There it was, undeniable: noise. A cough, a voice, a step, a hesitation, that uncategorizable animal knowledge that there’s another of the species nearby and the pause, pregnant, to see if they mean harm. There was a knock at the door. A knock at the door of this house, where no one knew they were, not even the global positioning system, this house near the ocean but also lost in farmland, this house of red bricks painted white, the very material the smartest little piggy chose because it would keep him safest. There was a knock at the door.

This was not at all the book I expected it to be. That’s not a complaint: I wasn’t sure how the book I expected could possibly live up to they hype I’d heard. Now I understand how: by being a different book.

Descriptions typically read something like: A white couple rents a vacation house, then an older black couple show up, say they’re the owners, and there’s been some sort of blackout in the city, can they stay in the house. Naturally this sets the scene for racial tensions. It sounded a bit like Six Degrees of Separation (which the book mentions). But no one would say much about anything else, though there were indications that something else was going on. Not since The Sixth Sense have I felt such a refusal to reveal. I was driven by curiosity more than anything else: what could possibly happen, given the initiating event, that would be so surprising?

Well, for one thing, there’s more than one initiating event, and the knock at the door is just the first one.

Granted, that knock leads to some interesting moments, including a bit of casual racism (“This didn’t seem to her like the sort of house where black people lived. But what did she mean by that?”) and some class envy. For that matter, race and class run through the whole thing. But it’s not a dramatic version of Guess Who’s Coming to Dinner (which the book also mentions, with a twinkle of humor). Nor does it disintegrate into a white-vs-black doubles match of Who’s Afraid of Virginia Woolf. And no, I’m not going to tell you where it does go.

I will point out how all the usual markers, the guideposts we use to understand  fiction, the details that set expectations, are confounded. It’s right there in the paragraph above: a red brick house painted white, near ocean but in farmland, and lost to GPS. Amanda: “….it was unclear whether she was guest or host. She liked clarity about the role she was meant to discharge.” But there is no clarity. And we, too, as readers, are off the literary grid. And as the story tells us, “The brain abets the eye; eventually your expectations of a thing supersede the thing itself”, but when those expectations are contorted by conflicting messages, how do you get your bearings? You just let the story be what it is, as uncomfortable as that may be.
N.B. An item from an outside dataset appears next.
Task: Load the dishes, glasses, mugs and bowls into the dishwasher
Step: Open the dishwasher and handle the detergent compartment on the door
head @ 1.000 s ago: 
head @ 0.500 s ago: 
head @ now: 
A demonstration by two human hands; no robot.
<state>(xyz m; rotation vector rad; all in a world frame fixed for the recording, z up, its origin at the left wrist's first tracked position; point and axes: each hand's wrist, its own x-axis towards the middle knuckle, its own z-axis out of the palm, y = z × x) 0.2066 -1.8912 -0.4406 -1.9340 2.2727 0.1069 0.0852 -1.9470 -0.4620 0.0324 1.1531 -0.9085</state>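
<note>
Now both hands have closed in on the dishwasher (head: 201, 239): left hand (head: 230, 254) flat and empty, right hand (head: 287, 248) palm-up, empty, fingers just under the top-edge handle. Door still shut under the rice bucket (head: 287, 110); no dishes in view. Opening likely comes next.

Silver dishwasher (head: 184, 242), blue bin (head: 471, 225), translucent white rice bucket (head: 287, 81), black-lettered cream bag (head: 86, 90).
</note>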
In an interview with Emma Straub, Alam addressed this kind of open, rolling genre idea directly. He said he wanted to “push through the vacation novel (a very specific thing) into the political novel; to go through the domestic into the very big.” He definitely achieved that. He also talks about dropping in elements from genre fiction – horror, thriller, suspense – but not following the expectations. “If the narrative chooses to deal with that in a way that you are not necessarily expecting, it can feel electric, and weird, and fun.” Yes, it can. It can feel like you’ve lost your GPS, your Wi-Fi.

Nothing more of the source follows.